= WHAT YOU SHOULD DO =
Report each line of the listing below that holds "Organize".

(DATA TO PROCESS begins)

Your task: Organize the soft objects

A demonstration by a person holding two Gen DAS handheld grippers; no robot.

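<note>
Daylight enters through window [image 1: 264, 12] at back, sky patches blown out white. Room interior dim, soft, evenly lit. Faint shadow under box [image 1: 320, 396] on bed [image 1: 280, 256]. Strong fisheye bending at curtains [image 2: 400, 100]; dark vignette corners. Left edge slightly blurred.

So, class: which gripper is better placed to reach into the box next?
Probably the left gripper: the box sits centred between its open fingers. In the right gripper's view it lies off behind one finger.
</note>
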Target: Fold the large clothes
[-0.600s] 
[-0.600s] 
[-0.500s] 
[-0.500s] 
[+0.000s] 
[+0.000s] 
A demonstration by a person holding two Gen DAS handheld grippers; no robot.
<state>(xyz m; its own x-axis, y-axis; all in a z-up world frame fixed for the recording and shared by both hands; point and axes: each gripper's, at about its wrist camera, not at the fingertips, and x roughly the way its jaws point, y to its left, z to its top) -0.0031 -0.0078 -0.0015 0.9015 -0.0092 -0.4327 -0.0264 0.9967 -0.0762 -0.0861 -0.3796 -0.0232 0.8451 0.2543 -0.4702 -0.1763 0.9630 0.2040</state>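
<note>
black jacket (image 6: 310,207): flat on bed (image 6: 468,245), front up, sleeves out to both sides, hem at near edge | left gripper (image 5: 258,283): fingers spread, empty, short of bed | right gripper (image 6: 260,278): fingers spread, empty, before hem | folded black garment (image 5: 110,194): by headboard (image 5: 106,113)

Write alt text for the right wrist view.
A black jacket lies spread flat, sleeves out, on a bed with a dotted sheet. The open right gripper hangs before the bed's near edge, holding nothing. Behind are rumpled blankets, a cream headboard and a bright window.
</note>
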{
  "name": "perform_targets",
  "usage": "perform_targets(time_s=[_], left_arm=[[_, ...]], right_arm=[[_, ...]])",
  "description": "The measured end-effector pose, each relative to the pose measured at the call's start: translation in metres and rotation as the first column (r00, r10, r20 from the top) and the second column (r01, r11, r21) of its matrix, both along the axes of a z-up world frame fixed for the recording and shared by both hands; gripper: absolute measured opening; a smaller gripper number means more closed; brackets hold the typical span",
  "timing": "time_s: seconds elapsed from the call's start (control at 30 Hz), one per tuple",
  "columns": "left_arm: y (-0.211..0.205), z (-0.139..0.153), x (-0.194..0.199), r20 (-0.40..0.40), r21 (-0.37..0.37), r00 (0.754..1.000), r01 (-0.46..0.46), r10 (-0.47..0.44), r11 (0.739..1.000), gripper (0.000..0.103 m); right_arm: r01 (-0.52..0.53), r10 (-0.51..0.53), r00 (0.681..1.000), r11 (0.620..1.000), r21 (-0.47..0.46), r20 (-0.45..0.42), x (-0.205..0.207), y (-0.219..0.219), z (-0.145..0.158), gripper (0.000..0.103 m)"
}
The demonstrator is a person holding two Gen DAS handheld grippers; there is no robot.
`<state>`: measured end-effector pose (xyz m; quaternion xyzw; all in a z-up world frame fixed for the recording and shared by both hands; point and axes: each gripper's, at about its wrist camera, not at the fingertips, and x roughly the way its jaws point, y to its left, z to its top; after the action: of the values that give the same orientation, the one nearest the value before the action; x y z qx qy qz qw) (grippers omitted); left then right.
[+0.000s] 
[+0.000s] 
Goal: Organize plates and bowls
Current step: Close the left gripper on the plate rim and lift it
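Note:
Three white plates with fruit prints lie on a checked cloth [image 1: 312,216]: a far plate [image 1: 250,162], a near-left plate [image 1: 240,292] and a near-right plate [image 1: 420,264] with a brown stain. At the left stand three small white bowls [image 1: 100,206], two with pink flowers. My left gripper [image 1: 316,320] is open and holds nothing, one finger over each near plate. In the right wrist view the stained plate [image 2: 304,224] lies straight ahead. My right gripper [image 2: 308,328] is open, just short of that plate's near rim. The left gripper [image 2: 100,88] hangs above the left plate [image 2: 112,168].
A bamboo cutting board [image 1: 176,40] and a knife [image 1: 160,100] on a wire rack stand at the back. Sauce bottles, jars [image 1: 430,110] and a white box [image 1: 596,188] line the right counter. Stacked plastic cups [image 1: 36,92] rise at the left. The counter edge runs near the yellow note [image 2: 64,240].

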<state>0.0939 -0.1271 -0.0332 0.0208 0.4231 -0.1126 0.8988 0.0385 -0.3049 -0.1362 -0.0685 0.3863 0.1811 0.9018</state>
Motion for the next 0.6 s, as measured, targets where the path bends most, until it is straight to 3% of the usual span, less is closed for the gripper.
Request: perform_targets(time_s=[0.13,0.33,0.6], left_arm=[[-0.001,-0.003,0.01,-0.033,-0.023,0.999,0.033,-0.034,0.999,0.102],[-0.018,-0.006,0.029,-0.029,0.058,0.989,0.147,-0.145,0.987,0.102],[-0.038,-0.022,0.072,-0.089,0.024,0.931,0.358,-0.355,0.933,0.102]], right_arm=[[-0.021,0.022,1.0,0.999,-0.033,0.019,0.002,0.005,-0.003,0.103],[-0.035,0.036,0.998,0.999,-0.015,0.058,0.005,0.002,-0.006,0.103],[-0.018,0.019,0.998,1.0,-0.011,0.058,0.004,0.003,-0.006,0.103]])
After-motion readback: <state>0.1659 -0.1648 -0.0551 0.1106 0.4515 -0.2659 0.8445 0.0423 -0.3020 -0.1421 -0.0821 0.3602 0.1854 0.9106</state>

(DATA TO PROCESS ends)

= TASK SOLUTION =
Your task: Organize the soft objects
Goal: Organize plates and bowls

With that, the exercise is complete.